▶ **Exercise instructions**: Output the entire listing below exactly as it stands.
·····
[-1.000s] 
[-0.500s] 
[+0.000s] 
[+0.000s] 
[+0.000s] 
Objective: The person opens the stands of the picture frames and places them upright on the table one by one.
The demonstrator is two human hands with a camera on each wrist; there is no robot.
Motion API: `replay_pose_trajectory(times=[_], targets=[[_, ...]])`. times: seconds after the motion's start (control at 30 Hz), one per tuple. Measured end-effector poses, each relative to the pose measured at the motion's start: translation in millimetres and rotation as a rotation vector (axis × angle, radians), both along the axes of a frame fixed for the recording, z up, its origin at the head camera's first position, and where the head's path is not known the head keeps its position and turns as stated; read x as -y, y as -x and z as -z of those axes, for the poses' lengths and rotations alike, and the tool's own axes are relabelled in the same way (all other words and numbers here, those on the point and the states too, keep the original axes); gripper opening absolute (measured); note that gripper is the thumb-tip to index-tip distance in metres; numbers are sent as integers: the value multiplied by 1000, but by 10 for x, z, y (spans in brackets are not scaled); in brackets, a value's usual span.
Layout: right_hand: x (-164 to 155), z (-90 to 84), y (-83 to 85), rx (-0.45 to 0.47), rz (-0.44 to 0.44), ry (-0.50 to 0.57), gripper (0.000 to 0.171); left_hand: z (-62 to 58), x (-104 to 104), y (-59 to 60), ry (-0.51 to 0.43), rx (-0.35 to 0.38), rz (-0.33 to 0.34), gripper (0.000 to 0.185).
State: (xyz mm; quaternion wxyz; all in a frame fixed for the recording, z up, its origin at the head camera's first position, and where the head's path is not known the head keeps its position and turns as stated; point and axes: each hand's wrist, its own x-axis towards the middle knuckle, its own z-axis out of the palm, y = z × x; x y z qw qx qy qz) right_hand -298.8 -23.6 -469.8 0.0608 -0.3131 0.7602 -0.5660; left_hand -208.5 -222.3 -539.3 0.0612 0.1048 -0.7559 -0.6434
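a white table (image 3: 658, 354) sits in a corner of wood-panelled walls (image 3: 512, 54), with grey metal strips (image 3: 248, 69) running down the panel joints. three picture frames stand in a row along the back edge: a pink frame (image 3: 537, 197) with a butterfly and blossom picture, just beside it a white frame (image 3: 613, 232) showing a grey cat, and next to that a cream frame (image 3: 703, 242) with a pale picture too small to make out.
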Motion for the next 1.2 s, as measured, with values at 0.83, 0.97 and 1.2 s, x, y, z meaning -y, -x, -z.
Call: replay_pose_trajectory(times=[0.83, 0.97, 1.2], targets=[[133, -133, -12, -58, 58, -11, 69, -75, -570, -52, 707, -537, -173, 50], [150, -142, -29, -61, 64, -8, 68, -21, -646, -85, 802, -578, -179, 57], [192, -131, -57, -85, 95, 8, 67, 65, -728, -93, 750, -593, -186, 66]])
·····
▶ **Result of the task**:
[-1.000s] 
[-0.500s] 
[+0.000s] 
[+0.000s] 
[+0.000s] 
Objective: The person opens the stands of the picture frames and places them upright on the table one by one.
The demonstrator is two human hands with a camera on each wrist; there is no robot.
Motion API: `replay_pose_trajectory(times=[_], targets=[[_, ...]])`. times: seconds after the motion's start (control at 30 Hz), one per tuple. Measured end-effector poses, each relative to the pose measured at the motion's start: translation in millimetres and rotation as a rotation vector (axis × angle, radians), both along the axes of a frame fixed for the recording, z up, its origin at the head camera's first position, and where the head's path is not known the head keeps its position and turns as stated; read x as -y, y as -x and z as -z of those axes, for the poses' lengths and rotations alike, and the tool's own axes are relabelled in the same way (all other words and numbers here, those on the point and the states too, keep the original axes); gripper opening absolute (measured); note that gripper is the thumb-tip to index-tip distance in metres; numbers are sent as integers: the value multiplied by 1000, but by 10 for x, z, y (spans in brackets are not scaled); in brackets, a value's usual span.
Layout: right_hand: x (-164 to 155), z (-90 to 84), y (-83 to 85), rx (-0.45 to 0.47), rz (-0.44 to 0.44), ry (-0.50 to 0.57), gripper (0.000 to 0.171); left_hand: z (-62 to 58), x (-104 to 104), y (-59 to 60), ry (-0.51 to 0.43), rx (-0.35 to 0.38), rz (-0.33 to 0.34), gripper (0.000 to 0.185).
State: (xyz mm; quaternion wxyz; all in a frame fixed for the recording, z up, its origin at the head camera's first position, and where the head's path is not known the head keeps its position and turns as stated; point and axes: each hand's wrist, its own x-axis towards the middle knuckle, its own z-axis out of the palm, y = z × x; x y z qw qx qy qz) right_hand -298.8 -23.6 -469.8 0.0608 -0.3131 0.7602 -0.5660; left_hand -208.5 -222.3 -539.3 0.0612 0.1048 -0.7559 -0.6434
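a white table (image 3: 658, 354) sits in a corner of wood-panelled walls (image 3: 512, 54), with grey metal strips (image 3: 248, 69) running down the panel joints. three picture frames stand in a row along the back edge: a pink frame (image 3: 537, 197) with a butterfly and blossom picture, just beside it a white frame (image 3: 613, 232) showing a grey cat, and next to that a cream frame (image 3: 703, 242) with a pale picture too small to make out.
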Motion for the next 1.2 s, as measured, with values at 0.83, 0.97 and 1.2 s, x, y, z meaning -y, -x, -z.
Call: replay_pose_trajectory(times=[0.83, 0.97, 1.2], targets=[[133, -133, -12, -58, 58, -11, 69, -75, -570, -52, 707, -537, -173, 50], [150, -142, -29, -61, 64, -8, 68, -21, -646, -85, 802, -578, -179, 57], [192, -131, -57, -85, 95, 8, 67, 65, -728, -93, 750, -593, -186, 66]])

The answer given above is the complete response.